**DIRECTIONS FOR THIS TASK:**
Across the whole listing, return each line exactly, with no images included.
- Opening Delimiter -
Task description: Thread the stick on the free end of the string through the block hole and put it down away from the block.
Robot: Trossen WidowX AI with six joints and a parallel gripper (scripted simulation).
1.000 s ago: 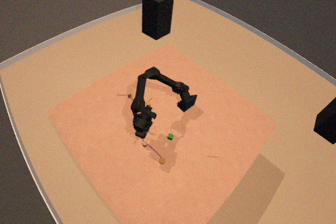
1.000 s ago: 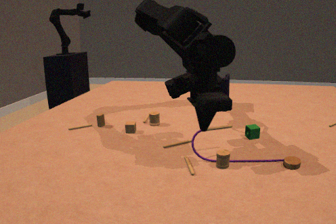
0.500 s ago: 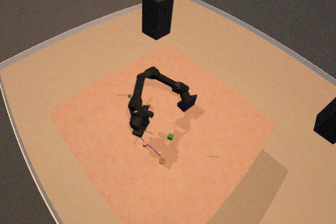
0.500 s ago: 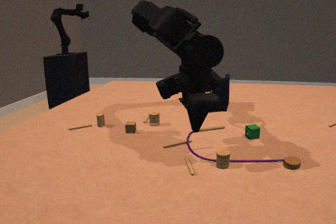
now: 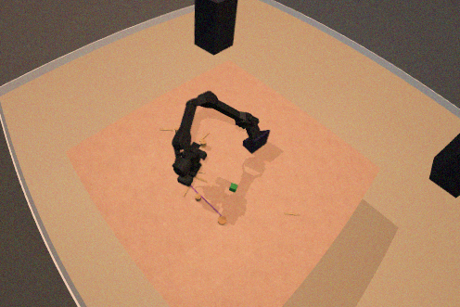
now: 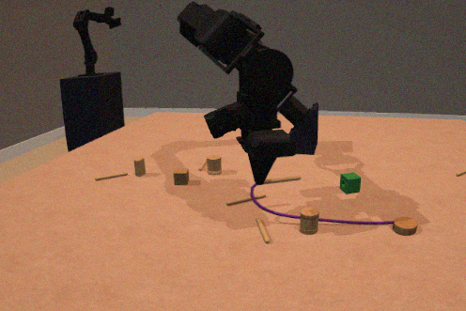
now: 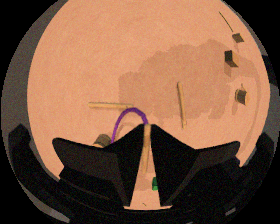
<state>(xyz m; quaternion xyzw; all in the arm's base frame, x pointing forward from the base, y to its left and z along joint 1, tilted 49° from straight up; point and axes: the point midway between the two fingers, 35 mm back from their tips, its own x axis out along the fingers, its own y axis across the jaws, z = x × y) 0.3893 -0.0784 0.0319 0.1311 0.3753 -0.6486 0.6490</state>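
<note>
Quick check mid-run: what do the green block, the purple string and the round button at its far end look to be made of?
Green block: the paint hides the material; matte, even green, with a dark hole in its face. String: probably soft cord, since it lies in a curve; flat purple. Button: looks like wood, with a tan top, a darker brown rim and no shine.

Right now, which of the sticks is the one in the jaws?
The stick with the purple string on its end, pinched upright between the shut jaws. The loose sticks, such as this one, lie flat on the table with no string.
</note>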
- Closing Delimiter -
**OUTPUT FOR THIS TASK:**
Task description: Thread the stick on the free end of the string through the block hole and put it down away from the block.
Robot: Trossen WidowX AI with six joints and a parallel gripper (scripted simulation).
1.000 s ago: 
1.000 s ago: 
0.500 s ago: 
0.500 s ago: 
now: 
now: 
now: 
<state>(xyz m; quaternion xyzw; all in the arm's base frame, x pointing forward from the base, y to its left and z along joint 1, tilted 49° from straight up; point and axes: the point midway between the two fingers, 35 mm back from their tips, its own x axis out along the fingers, its own y axis across the jaws, z = x × y) 0.3893 -0.0784 0.0319 0.1311 0.3753 -0.6486 0.6490</state>
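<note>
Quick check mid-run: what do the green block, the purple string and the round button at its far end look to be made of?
Green block: the paint hides the material; matte, even green, with a dark hole in its face. String: probably soft cord, since it lies in a curve; flat purple. Button: looks like wood, with a tan top, a darker brown rim and no shine.

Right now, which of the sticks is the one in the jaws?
The stick with the purple string on its end, pinched upright between the shut jaws. The loose sticks, such as this one, lie flat on the table with no string.
</note>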

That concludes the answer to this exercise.